| PROBLEM STATEMENT |
Find the lines below that contain the word "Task" and count them. Only the number should be given.

| DATA UNDER STUDY |
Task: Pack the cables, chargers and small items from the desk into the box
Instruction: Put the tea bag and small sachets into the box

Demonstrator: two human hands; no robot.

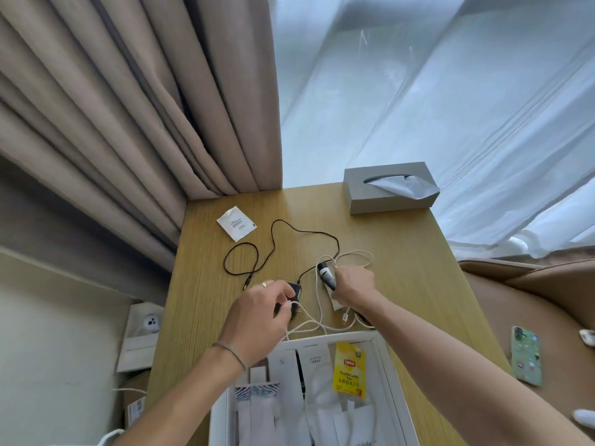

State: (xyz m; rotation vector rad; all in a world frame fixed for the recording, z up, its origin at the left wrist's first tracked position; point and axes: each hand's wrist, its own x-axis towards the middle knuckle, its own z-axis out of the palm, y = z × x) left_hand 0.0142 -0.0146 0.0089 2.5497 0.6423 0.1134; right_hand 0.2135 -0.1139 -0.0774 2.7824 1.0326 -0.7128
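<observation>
On the wooden desk (402, 268), my left hand (257, 320) pinches one end of a white cable (309, 325) beside a small black charger (295, 291). My right hand (354, 283) is closed on the same white cable's loop (357, 254) and a black comb (326, 275). A thin black cable (277, 236) runs from the charger in loops across the desk to a jack plug on the left. A white sachet (236, 223) lies at the back left. The white box (384, 365) stands at the front edge and holds white packets and a yellow Lipton tea bag (349, 368).
A grey tissue box (386, 194) stands at the desk's back right corner. Beige curtains hang at the left, sheer white ones behind. A phone in a patterned case (526, 355) lies on a brown seat to the right. Paper bags stand on the floor at the left.
</observation>
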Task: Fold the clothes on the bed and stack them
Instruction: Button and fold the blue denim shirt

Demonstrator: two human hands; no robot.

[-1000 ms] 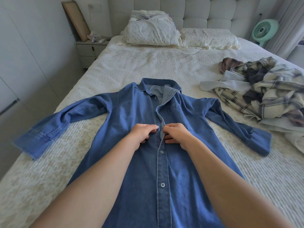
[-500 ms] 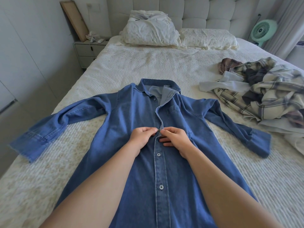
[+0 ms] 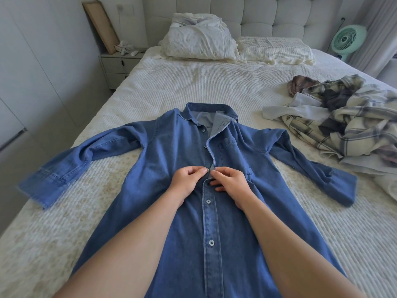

| SOLUTION TO THIS PROBLEM |
2